──────── Available data ────────

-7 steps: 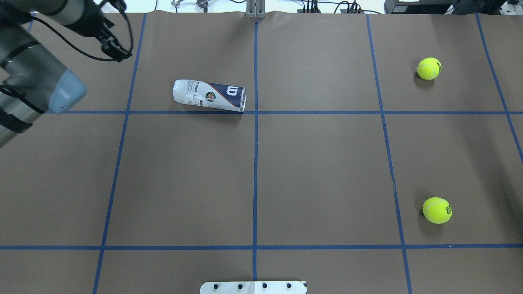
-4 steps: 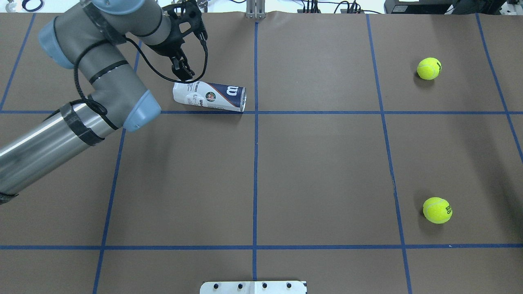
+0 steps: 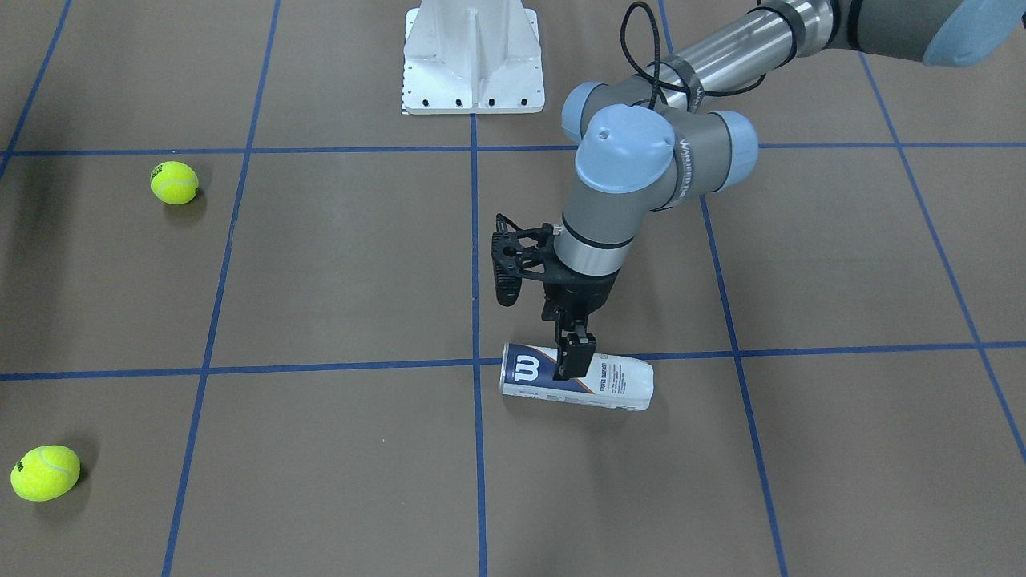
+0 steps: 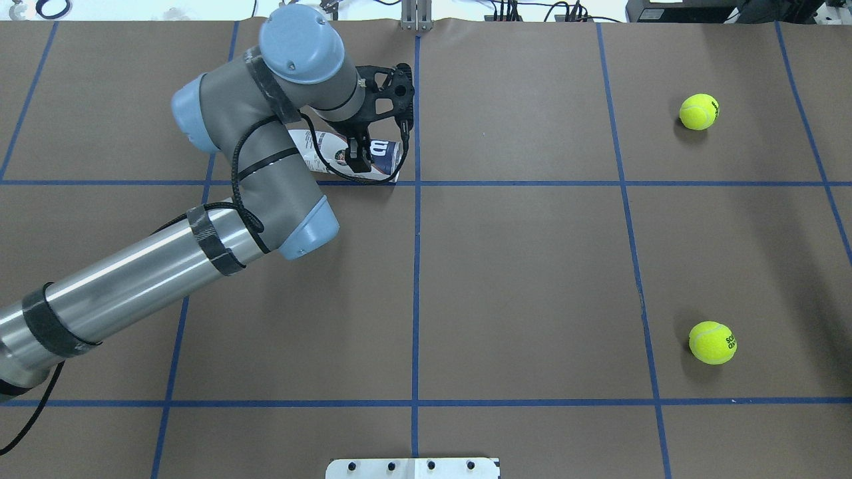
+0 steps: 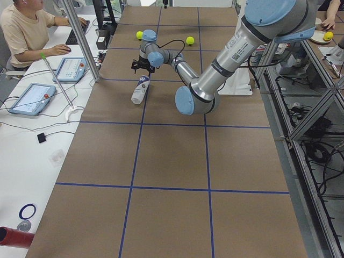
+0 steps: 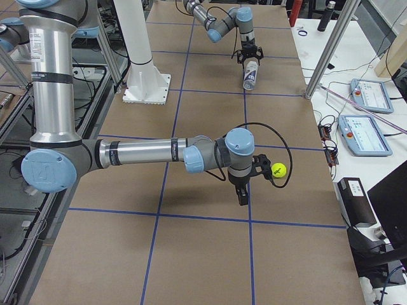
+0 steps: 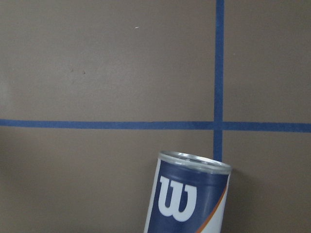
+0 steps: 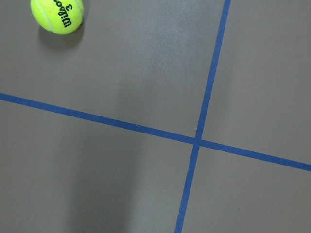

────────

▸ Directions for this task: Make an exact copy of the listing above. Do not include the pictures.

▸ Worked solution:
-7 steps: 
-4 steps: 
+0 steps: 
+0 steps: 
+0 steps: 
+0 steps: 
+0 steps: 
+0 steps: 

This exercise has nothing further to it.